(TASK STATEMENT)
Return only those lines of the records below in which "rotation" appears.

(EXERCISE INPUT)
------------

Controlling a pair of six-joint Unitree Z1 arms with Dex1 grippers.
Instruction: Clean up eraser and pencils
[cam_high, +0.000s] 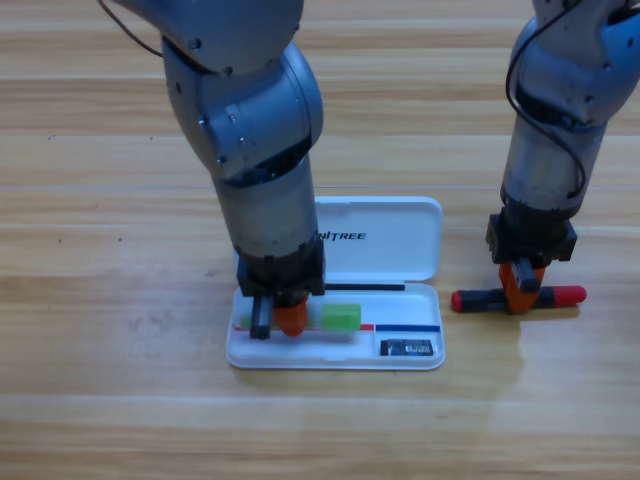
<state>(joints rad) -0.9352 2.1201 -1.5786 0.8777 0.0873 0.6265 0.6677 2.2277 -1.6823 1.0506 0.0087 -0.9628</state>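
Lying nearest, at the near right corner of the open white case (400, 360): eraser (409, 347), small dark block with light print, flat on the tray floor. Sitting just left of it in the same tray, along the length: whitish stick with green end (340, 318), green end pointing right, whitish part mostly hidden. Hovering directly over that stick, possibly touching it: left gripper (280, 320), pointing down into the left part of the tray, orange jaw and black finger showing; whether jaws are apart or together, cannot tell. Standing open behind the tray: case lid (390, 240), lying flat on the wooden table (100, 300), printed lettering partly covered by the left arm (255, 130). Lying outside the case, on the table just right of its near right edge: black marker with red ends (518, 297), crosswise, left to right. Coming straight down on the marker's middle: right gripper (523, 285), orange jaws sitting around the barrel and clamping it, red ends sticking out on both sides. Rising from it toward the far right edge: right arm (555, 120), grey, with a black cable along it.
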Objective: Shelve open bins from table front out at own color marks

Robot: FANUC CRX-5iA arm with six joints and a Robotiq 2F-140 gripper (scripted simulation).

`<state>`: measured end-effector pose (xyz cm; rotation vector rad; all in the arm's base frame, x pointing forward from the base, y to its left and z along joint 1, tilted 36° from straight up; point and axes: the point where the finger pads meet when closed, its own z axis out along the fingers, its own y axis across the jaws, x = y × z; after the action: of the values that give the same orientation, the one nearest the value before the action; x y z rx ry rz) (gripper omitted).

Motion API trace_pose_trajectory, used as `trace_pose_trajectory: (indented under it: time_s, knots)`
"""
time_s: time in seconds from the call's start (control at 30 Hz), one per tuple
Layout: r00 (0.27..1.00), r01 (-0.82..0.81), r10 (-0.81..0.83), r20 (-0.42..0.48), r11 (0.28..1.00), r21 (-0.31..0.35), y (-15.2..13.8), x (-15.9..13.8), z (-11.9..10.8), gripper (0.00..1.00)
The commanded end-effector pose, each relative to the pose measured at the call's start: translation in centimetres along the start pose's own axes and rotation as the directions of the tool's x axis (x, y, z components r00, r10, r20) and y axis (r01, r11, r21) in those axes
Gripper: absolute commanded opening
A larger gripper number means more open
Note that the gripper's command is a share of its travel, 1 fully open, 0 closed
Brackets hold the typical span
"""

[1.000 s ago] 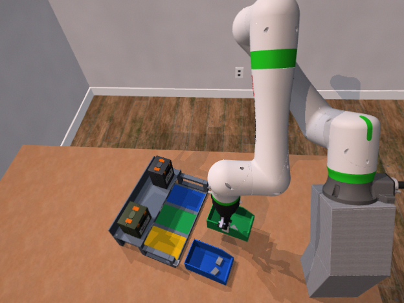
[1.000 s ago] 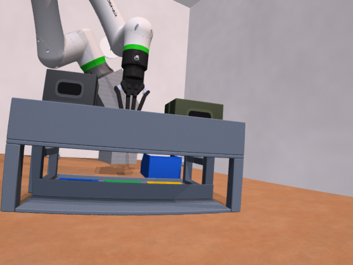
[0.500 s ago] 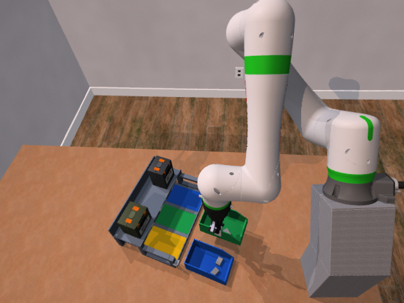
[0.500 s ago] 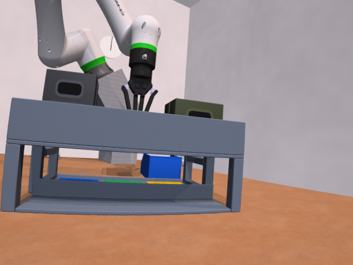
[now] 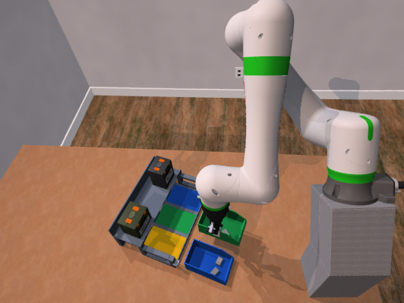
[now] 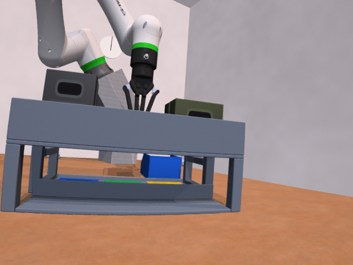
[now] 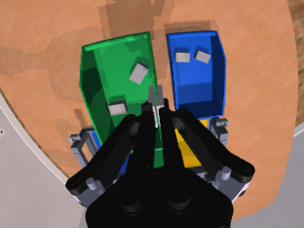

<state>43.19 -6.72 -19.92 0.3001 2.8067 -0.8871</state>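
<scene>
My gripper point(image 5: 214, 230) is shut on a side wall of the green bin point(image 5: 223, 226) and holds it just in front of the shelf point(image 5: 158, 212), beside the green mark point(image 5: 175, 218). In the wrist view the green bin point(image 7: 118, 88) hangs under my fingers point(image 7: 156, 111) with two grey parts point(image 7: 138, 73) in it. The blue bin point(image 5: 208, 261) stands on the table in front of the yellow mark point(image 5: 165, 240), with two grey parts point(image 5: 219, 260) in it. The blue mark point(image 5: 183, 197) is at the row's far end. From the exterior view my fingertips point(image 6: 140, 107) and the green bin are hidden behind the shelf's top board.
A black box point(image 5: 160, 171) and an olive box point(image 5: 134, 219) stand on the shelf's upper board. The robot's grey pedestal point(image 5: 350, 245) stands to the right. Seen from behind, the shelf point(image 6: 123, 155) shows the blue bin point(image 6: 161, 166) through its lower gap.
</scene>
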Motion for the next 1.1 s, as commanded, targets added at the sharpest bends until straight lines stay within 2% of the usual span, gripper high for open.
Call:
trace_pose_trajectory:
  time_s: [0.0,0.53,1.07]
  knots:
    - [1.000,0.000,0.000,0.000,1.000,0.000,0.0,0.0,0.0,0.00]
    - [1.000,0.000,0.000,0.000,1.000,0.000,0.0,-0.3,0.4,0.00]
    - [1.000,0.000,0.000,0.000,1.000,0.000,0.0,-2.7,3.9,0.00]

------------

(EXERCISE ANSWER)
`<state>`: measured end-effector pose (xyz cm; rotation vector rad; all in the arm's base frame, x pointing forward from the base, y to its left and z along joint 1, tilted 36° from straight up; point and axes: the point where the finger pads meet when closed, its own z axis out along the fingers, its own y axis across the jaws, x = y × z; after the action: of the values that give the same orientation, the one nearest the value before the action; x y z rx ry rz) (gripper omitted).
The commanded end-effector pose, each relative to the pose measured at the call's start: translation in centimetres along the start pose's own axes and rotation as the directions of the tool's x axis (x, y, z components r00, r10, r20) and y axis (r01, r11, r21) in those axes

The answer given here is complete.